Displaced thresholds may be used for taxiing, takeoff, and landing rollout, but not for touchdown. A displaced
threshold often exists because obstacles just before the runway, runway strength, or noise restrictions may make the
beginning section of runway unsuitable for landings. It is marked with white paint arrows that lead up to the
beginning of the landing portion of the runway.
Terminal
Building
Space Requirements
Public Lobby Area
Lobbies provide public circulation and access for carrying out the following functions: passenger ticketing;
passenger and visitor waiting; housing concession areas and other passenger services; and baggage claim.
Ticketing Lobby
Ticket lobby sizing is a function of total length of airline counter frontage; queuing space in front of counters;
and, additional space for lateral circulation to facilitate passenger movements. Queuing space requires a minimum of
12 to 15 feet. Lobby depths in front of the ticket counter range from 20 to 30 feet for a ticket area serving 50 gates
or more.
Waiting Lobby
Apart from providing for passenger and visitor circulation, a centralized waiting area usually provides public
seating and access to passenger amenities, including rest rooms, retail shops, food service, etc. The sizing of a
central waiting lobby is influenced by the number, seating capacity, and location of individual gate waiting areas. If
all gate areas have seating, the central waiting lobby, may be sized to seat 15 to 25 percent of the design peak hour
enplaning passengers plus visitors. However, if no gate seating areas are provided or planned, seating for 60 to 70
percent of design peak hour enplanements plus visitors should be provided.
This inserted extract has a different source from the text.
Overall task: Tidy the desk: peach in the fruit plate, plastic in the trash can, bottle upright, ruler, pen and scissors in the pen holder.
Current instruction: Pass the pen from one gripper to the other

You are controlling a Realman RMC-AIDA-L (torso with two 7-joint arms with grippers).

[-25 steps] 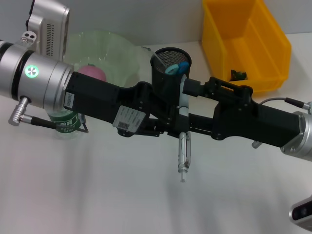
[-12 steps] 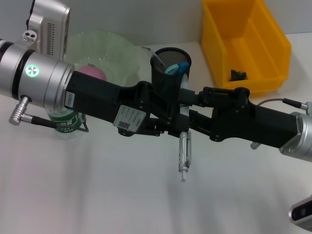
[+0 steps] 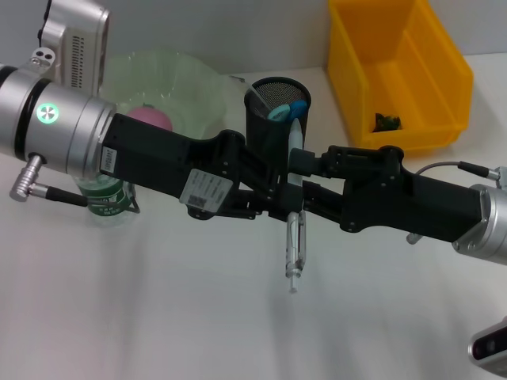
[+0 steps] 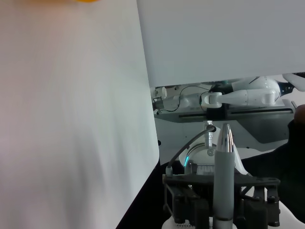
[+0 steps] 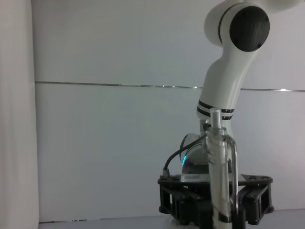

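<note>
A clear pen [image 3: 293,245] hangs upright above the table, just in front of the black mesh pen holder [image 3: 269,123]. My left gripper [image 3: 279,198] reaches in from the left and is shut on the pen. My right gripper [image 3: 303,176] comes from the right and is shut on the same pen higher up. The left wrist view shows the pen [image 4: 223,181] rising from the right gripper [image 4: 221,210]; in the right wrist view the pen [image 5: 219,181] stands in the left gripper [image 5: 217,205]. Blue handles [image 3: 287,111] stick out of the holder. The peach [image 3: 149,119] lies in the green fruit plate [image 3: 186,79]. The bottle [image 3: 107,202] stands under my left arm.
A yellow bin [image 3: 396,71] stands at the back right with a dark scrap [image 3: 386,121] inside. The white table [image 3: 158,317] stretches out in front of both arms.
My right gripper's fingers have drawn together onto the pen. Both arms and the pen have shifted slightly left and down.
</note>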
Visitor-passenger ratios are best determined by means of local surveys. In the absence of such data, an
assumption of one visitor per peak hour originating passenger is reasonable for planning purposes.
This lobby provides public circulation space for access to baggage claim facilities and for, egress from the
claim area to the deplaning curb and ground transportation. It also furnishes space for such passenger amenities and
services as car rental counters, telephones, rest rooms, limousine service, etc.
Allowance for public circulation and passenger amenities outside the claim area ranges from 15 to 20 feet in
depth at small hub airports, 20 to 30 feet at medium hubs, and 30 to 35 feet at those airports serving large hubs.
Lobby lengths range from 50 to 75 feet for each baggage claim device. For approximating lobby length and area,
one claim device per 100 to 125 feet of baggage claim frontage should be assumed.